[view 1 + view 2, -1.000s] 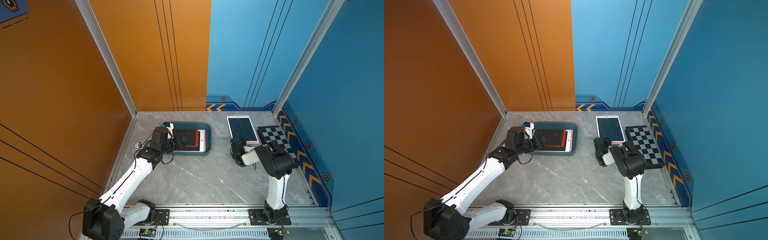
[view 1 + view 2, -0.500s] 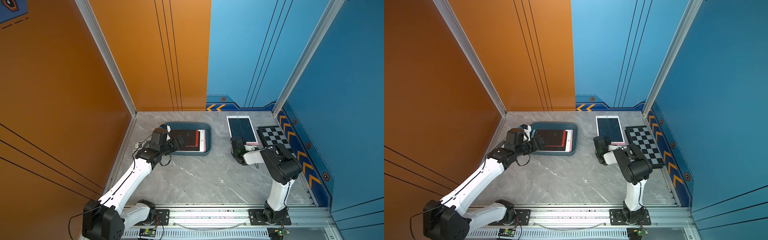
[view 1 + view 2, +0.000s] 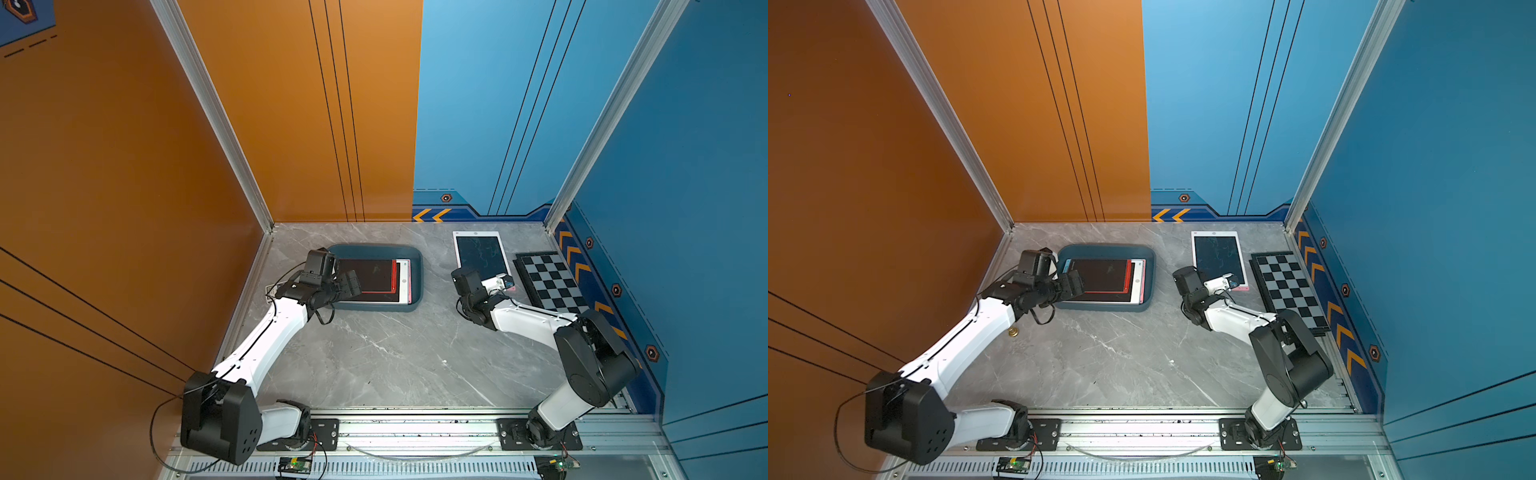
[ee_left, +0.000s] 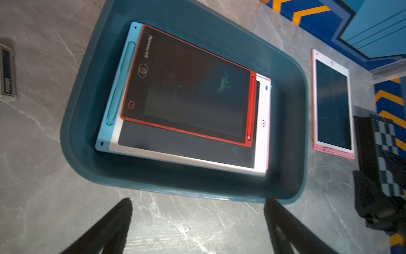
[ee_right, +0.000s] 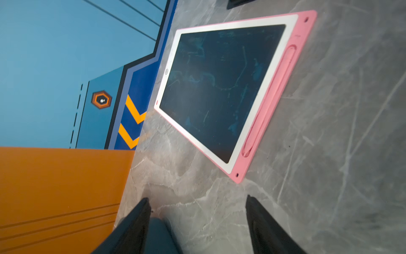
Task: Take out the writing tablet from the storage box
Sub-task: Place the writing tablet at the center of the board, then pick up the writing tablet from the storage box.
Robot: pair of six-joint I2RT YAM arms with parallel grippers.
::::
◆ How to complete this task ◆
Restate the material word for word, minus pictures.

◆ Exercise result ◆
[view 1 + view 2, -1.000s] 
[view 1 + view 2, -0.500s] 
[view 1 + view 2, +0.000s] 
[ee_left, +0.000s] 
[ee_right, +0.000s] 
Task: Take out the writing tablet from the storage box
Sub-task: Place the writing tablet at the center of the board, then pick up the writing tablet from the storage box.
Robot: pair of six-joint I2RT YAM arms with parallel grippers.

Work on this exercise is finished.